Using the entries below, show all lines with the string "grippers".
** Opening AVAILABLE DATA block **
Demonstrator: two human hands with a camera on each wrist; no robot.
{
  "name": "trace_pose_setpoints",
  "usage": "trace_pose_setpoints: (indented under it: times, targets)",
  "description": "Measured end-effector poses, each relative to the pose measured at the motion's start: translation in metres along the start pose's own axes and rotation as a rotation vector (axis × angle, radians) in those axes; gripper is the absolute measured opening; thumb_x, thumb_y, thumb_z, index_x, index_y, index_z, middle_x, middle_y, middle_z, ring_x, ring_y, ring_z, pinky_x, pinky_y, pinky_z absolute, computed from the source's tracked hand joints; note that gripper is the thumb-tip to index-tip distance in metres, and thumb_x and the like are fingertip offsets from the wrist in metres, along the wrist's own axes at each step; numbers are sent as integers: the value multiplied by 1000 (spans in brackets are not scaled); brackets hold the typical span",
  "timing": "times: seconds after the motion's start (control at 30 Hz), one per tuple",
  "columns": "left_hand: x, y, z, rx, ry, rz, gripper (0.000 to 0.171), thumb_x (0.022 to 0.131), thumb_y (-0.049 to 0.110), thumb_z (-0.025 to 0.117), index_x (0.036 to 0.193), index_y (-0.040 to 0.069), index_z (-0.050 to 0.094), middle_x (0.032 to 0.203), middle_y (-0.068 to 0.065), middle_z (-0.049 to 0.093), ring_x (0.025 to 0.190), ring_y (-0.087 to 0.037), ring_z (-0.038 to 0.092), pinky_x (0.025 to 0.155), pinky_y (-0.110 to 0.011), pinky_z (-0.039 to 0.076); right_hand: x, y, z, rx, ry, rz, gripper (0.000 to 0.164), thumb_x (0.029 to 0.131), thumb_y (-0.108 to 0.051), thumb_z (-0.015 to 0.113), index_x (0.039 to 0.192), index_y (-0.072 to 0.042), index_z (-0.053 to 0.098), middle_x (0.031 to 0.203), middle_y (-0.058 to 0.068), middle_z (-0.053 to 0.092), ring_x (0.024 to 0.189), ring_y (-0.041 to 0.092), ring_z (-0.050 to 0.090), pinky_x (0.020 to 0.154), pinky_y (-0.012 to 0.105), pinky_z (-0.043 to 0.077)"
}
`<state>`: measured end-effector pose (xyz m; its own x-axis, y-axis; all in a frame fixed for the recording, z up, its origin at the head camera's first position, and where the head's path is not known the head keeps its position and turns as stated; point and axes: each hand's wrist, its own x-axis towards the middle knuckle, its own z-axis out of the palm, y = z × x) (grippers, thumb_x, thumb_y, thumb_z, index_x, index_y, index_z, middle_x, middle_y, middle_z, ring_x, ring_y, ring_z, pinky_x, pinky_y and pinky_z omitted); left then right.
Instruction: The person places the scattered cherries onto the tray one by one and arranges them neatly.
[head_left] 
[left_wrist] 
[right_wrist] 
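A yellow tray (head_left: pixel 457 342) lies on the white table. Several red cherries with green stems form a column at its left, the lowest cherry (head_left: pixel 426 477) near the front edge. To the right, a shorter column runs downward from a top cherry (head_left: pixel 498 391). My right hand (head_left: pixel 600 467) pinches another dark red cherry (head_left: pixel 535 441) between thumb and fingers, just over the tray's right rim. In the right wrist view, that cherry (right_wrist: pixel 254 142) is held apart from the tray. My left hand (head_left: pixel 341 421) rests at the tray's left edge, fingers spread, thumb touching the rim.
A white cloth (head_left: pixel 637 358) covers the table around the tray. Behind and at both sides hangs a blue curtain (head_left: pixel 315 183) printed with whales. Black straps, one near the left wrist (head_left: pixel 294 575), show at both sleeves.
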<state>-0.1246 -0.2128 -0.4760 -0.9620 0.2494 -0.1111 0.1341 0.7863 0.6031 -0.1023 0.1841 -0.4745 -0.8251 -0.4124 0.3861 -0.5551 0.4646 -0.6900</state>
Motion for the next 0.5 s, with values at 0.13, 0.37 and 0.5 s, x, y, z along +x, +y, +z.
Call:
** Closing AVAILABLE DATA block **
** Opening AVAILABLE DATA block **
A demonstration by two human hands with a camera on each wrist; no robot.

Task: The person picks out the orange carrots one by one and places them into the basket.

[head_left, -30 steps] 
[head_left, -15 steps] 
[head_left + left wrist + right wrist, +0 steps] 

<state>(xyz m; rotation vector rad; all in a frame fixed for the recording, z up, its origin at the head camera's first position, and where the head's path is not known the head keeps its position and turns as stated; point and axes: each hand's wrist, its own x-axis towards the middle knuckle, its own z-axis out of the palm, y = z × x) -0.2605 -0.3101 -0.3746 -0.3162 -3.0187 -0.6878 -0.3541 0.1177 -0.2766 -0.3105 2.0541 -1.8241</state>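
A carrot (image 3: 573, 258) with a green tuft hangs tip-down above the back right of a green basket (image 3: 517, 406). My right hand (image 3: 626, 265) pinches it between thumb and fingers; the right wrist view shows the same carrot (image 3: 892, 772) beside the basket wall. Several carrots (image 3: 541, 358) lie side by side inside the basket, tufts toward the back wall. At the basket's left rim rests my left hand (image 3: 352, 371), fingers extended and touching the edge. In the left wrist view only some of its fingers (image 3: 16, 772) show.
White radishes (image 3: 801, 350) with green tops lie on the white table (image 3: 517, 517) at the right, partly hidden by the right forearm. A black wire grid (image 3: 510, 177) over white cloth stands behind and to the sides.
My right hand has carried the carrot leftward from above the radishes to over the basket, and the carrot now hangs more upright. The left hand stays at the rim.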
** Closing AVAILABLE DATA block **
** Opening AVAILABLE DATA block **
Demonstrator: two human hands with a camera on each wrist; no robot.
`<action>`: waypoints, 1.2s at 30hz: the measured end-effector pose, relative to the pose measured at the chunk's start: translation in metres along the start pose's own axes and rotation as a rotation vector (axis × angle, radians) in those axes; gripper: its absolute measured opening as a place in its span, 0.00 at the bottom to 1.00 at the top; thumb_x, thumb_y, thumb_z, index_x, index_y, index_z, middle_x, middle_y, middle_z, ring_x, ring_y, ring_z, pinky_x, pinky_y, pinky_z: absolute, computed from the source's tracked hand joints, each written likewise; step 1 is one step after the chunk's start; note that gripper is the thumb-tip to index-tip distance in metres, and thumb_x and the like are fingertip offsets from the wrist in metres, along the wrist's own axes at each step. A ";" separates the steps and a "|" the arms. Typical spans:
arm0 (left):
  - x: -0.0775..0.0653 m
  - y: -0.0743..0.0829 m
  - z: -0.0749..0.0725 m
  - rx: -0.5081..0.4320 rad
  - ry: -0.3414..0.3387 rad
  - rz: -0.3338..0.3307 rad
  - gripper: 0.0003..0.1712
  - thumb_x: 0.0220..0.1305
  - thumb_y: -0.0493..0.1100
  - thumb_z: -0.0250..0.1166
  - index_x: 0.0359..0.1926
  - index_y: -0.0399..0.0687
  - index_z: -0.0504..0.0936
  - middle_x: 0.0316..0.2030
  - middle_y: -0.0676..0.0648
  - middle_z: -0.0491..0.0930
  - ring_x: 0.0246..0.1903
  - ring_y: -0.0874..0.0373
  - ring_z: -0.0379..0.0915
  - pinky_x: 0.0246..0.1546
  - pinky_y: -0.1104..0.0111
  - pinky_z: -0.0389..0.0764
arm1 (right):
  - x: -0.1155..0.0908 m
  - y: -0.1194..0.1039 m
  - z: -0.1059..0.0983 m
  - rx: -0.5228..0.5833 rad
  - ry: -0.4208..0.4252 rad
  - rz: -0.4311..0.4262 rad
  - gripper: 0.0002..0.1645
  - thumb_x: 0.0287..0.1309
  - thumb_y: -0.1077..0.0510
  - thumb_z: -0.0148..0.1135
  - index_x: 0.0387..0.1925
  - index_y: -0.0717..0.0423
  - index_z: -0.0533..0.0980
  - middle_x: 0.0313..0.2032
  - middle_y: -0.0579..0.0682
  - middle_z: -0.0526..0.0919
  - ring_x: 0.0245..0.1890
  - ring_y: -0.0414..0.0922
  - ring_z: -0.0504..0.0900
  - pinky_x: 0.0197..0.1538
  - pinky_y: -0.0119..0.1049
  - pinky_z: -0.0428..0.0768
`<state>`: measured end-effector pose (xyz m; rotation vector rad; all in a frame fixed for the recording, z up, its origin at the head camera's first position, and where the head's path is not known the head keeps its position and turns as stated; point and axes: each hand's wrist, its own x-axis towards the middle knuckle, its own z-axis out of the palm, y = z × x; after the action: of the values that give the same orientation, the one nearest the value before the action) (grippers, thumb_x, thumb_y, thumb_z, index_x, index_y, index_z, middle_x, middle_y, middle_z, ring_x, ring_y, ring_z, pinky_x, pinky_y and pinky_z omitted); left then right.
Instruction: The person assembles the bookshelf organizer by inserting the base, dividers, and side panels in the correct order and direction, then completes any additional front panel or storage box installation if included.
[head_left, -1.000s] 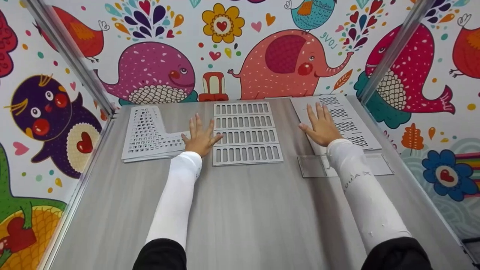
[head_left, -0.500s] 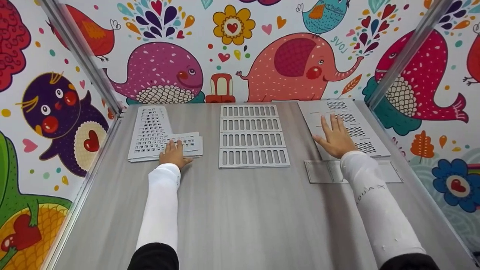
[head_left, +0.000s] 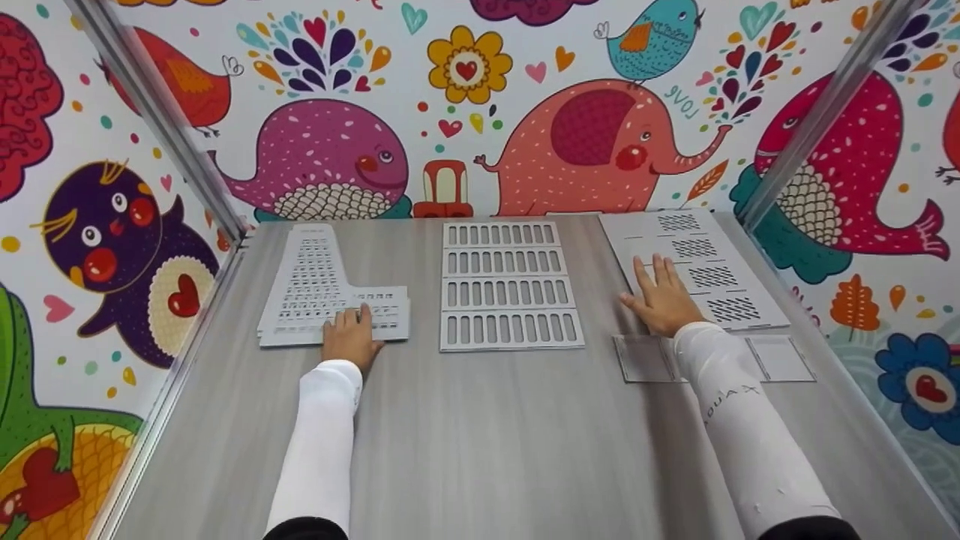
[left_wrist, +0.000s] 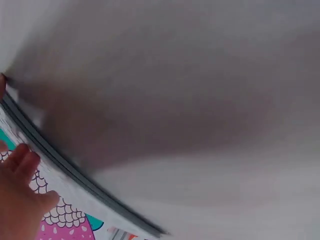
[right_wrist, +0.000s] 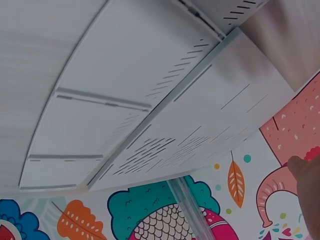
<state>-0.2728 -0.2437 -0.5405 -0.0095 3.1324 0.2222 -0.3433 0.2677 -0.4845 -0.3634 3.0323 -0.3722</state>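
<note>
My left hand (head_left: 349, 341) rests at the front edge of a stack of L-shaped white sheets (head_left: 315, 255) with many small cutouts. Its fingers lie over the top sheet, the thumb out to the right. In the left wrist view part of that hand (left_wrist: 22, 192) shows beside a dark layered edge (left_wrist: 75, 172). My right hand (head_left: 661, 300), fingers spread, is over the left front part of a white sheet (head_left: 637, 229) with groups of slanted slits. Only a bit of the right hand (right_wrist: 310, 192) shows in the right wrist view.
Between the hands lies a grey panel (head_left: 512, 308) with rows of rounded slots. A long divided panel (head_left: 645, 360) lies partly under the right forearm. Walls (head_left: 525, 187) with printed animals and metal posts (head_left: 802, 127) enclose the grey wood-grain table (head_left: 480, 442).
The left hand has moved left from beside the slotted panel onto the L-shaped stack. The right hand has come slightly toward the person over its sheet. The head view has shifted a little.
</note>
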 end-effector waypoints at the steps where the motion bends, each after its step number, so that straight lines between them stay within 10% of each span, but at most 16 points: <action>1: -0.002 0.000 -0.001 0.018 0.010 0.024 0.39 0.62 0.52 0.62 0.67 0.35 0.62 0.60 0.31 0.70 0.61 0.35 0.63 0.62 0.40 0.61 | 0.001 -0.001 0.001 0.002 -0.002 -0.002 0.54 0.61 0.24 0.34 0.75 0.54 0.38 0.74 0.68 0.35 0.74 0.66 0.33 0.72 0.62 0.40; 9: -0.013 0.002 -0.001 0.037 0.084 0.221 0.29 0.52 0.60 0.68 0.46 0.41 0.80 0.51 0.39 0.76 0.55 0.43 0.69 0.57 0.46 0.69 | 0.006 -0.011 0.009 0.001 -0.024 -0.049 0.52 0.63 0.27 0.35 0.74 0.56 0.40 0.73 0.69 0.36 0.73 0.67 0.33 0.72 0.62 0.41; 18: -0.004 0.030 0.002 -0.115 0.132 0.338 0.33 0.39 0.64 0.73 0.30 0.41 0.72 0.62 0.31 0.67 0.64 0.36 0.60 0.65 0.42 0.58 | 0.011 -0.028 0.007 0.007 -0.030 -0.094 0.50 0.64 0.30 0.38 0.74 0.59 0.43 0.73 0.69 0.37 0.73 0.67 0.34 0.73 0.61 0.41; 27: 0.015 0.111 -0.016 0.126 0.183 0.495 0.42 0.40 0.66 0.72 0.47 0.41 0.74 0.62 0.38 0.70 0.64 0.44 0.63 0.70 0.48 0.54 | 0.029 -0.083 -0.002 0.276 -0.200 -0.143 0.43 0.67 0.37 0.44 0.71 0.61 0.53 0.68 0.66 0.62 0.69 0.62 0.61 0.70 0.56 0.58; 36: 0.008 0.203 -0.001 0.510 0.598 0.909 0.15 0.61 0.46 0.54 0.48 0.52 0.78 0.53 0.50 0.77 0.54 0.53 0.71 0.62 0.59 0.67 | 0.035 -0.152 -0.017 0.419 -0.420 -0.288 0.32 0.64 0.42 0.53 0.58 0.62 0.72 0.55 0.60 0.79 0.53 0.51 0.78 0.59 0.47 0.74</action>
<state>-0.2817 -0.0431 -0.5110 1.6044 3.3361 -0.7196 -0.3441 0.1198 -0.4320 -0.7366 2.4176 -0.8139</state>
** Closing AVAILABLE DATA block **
§ ANSWER BOX:
`<state>`: measured end-effector pose (xyz m; its own x-axis, y-axis; all in a frame fixed for the recording, z up, its origin at the head camera's first position, and where the head's path is not known the head keeps its position and turns as stated; point and axes: each hand's wrist, its own x-axis towards the middle knuckle, its own z-axis out of the palm, y = z × x) (grippers, thumb_x, thumb_y, thumb_z, index_x, index_y, index_z, middle_x, middle_y, middle_z, ring_x, ring_y, ring_z, pinky_x, pinky_y and pinky_z omitted); left then right.
`<state>`: measured end-effector pose (xyz m; rotation vector rad; all in a frame fixed for the recording, z up, its origin at the head camera's first position, and where the head's path is not known the head keeps its position and turns as stated; point and axes: each hand's wrist, its own x-axis towards the middle knuckle, its own z-axis out of the palm, y = z × x; after the action: of the values that give the same orientation, the one nearest the value before the action) (grippers, thumb_x, thumb_y, thumb_z, index_x, index_y, index_z, middle_x, middle_y, middle_z, ring_x, ring_y, ring_z, pinky_x, pinky_y and pinky_z omitted); left then right.

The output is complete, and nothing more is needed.